> _RECORDS TO PROCESS_
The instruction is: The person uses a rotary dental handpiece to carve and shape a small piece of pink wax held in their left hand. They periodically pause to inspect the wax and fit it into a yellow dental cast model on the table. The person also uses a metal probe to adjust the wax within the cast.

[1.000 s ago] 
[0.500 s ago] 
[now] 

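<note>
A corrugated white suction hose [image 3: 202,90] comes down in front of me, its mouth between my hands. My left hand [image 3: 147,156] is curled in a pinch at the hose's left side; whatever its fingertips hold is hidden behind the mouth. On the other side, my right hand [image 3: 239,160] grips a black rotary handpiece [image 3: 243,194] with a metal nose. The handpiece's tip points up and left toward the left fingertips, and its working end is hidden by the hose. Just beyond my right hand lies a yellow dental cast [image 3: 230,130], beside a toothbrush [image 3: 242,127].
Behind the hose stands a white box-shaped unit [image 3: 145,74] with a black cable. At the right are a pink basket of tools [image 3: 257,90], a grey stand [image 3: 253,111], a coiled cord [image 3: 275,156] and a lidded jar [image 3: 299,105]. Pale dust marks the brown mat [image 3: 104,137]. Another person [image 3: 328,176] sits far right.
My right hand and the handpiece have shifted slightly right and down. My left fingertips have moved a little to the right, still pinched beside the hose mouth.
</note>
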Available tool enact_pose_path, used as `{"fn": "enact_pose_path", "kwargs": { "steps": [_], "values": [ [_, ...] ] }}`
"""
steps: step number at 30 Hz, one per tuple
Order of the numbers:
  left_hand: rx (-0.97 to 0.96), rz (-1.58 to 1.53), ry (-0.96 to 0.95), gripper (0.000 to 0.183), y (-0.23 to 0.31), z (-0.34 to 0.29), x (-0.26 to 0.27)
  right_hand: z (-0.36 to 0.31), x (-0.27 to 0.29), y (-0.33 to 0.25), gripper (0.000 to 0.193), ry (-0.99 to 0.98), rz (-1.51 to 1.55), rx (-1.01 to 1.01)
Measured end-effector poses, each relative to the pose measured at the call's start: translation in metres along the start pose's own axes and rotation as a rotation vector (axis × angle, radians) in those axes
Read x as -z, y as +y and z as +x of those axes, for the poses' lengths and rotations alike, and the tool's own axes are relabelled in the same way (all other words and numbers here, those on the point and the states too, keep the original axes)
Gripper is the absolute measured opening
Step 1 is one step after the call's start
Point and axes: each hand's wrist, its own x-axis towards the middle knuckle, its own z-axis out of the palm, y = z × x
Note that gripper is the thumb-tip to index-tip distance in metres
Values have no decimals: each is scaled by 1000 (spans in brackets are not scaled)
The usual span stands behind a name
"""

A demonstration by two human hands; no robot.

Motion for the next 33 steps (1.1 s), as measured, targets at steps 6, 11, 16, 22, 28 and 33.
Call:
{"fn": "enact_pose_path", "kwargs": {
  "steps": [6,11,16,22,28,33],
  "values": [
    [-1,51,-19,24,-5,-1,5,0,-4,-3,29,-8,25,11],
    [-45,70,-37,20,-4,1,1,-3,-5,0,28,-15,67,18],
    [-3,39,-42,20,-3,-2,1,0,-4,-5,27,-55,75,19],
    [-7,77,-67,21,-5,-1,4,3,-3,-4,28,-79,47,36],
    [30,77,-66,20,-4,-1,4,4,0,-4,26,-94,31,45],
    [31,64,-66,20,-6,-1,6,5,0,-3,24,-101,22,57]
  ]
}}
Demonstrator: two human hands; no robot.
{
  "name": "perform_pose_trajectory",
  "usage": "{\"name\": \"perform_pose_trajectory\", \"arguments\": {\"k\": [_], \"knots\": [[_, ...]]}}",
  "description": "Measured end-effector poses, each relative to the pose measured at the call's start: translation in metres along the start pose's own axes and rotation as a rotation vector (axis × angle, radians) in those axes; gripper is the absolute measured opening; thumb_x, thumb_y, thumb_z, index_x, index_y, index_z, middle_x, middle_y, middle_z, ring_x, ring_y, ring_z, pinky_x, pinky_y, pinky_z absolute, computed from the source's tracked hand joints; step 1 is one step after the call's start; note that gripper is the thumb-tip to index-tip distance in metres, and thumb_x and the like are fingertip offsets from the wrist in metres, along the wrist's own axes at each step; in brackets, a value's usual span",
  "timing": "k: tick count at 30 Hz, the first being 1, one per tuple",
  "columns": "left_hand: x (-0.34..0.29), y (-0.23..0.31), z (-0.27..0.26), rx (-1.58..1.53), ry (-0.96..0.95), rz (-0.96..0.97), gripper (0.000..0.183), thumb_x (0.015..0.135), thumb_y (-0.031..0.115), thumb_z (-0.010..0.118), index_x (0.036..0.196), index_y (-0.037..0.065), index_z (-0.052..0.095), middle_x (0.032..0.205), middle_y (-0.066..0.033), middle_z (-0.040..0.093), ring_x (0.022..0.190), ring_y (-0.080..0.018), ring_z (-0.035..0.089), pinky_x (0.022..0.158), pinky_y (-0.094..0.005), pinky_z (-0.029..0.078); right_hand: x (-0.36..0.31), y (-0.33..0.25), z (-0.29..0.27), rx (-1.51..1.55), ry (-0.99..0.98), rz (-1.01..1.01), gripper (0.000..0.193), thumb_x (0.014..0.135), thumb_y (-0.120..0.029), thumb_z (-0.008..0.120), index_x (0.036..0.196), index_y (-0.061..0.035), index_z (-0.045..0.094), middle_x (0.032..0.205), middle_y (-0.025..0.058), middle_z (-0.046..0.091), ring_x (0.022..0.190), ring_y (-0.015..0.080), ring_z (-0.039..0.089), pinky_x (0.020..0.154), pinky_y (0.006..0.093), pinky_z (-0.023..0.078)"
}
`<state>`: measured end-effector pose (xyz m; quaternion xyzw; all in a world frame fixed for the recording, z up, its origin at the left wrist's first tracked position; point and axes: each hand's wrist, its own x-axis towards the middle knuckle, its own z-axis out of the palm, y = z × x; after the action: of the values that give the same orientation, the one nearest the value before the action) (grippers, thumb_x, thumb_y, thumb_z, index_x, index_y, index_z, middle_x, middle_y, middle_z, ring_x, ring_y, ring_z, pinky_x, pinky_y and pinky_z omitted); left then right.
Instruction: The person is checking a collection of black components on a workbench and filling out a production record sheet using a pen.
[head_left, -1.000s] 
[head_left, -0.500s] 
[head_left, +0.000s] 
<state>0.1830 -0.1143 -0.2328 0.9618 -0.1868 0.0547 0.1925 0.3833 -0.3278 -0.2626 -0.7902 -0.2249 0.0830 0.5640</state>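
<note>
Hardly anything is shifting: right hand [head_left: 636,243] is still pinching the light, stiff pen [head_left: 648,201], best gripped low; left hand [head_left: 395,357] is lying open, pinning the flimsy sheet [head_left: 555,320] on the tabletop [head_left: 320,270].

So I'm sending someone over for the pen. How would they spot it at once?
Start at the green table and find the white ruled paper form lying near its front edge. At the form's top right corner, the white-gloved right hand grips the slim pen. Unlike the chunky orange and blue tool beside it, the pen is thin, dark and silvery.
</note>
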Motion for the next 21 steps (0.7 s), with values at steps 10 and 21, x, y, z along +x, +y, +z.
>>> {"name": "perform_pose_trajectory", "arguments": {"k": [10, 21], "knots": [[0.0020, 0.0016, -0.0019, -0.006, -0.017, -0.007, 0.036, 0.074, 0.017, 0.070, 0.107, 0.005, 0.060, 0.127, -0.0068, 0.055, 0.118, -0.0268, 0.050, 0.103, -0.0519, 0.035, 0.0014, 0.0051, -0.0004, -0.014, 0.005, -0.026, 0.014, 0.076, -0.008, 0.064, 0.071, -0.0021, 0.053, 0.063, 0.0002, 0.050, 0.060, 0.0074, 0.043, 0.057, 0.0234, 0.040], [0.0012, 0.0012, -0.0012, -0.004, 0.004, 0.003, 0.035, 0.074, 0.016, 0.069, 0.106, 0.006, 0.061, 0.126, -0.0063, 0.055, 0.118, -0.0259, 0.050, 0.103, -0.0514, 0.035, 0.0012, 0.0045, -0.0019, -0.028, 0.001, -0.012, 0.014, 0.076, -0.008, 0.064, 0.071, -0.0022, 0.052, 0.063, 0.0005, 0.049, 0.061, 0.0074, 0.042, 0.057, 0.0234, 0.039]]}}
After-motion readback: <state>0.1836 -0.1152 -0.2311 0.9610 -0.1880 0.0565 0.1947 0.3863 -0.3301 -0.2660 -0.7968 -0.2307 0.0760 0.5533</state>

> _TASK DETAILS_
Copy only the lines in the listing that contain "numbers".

> _EXERCISE RESULT_
Order of the numbers:
Read x as -z, y as +y and z as +x of those axes, for the poses' lengths and rotations alike, and the tool's own axes are relabelled in the same way (all other words and numbers here, those on the point and the states too, keep the original axes)

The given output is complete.